I went to church last Sunday, though it was excessively warm, and I felt very strangely when I looked around and found but a small number, certainly not more than twenty, at the Episcopal church. It is a very pretty church, and the only [__?__] one in the place, small and neat. There is regular preaching there but once a fortnight.
It is a lovely morn'g and if I had you here I would go and take a long walk. Yesterday was a noisy one. There was a Circus in town, and the grounds upon which they had it was not far from the house, and such confusion, and going to and fro, and running of negroes dressed in white, some with men's hats tied with strings under the chin, and this with capes with huge ruffles reaching almost to their feet, imagining they looked so fine, would really have made you dear H. laugh heartily. You have a nice sense of the ridiculous, and food enough you would have for your merriment, if you could but have watched yesterday's proceedings.
I am such a lady of leisure that I have nothing else to do but discover the novel ways and doings of the South. Today is another holiday for many. There is a Camp meeting in the Country some miles from here, but there will be much passing to and from it all day. Such vehicles as transport them would make you laugh, horses without blinders and with coarse large ropes for reins and tacklings, and again the horses are an emaciated looking animal at the best, however much he may be dressed up.

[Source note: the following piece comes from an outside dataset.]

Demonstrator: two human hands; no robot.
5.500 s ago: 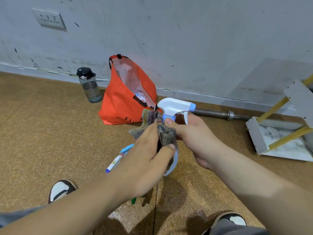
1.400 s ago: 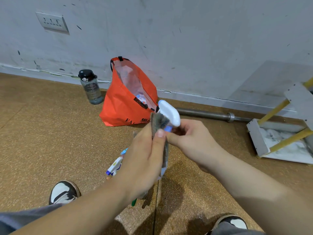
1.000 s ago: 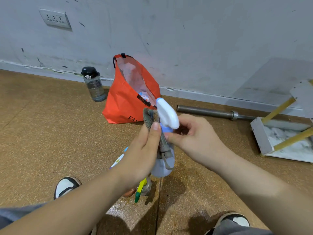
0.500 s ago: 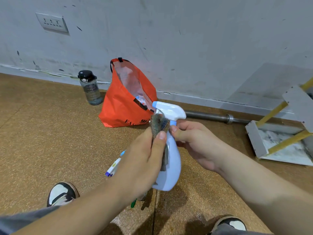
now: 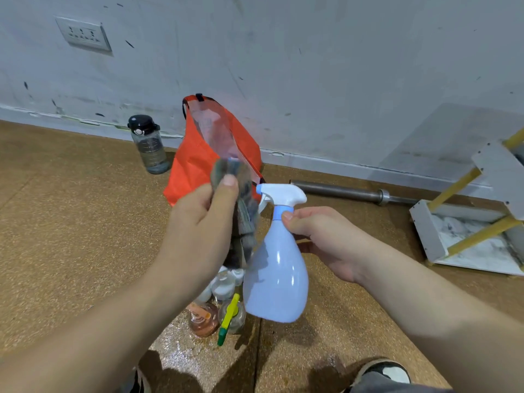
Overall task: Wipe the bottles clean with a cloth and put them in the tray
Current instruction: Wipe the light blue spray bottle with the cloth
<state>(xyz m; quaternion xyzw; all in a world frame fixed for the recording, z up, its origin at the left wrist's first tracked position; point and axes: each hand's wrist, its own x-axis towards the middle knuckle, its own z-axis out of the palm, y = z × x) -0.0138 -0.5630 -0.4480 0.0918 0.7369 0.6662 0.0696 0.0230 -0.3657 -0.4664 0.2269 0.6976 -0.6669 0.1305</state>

Another thing that looks very strange to me is the women at work in the gardens and fields, driving horses and sometimes trying to pay on [?] most heartily with a piece of hickory with a little rope fastened to it. I want some good Yankee, that is a novice as well as myself, to sit with me and have some good laughs, and make just such kind of speeches as we choose. I am very cautious what I say here. They never have seen Yankee land, and do not know, and cannot imagine, how ridiculously some things strike me.
Well dear girl I have filled up my sheet pretty full, and hope you will find the largest paper you can, and fill every part very full when you write me. And say to Sarah8 that I have written her half of a good letter, good long one I mean, and when Jo. Henry gets time he will finish it & mail it. He is very busy, especially this week. Some of his goods are just here. Give much love to both her and her Mother,9 and your family, all of them. Say at our house that the next letter they have from me will be so long that they will have to give it two readings. Give much love to them, and [____] to G'a. that her letter was a real good one, & to wr[____] another on large paper.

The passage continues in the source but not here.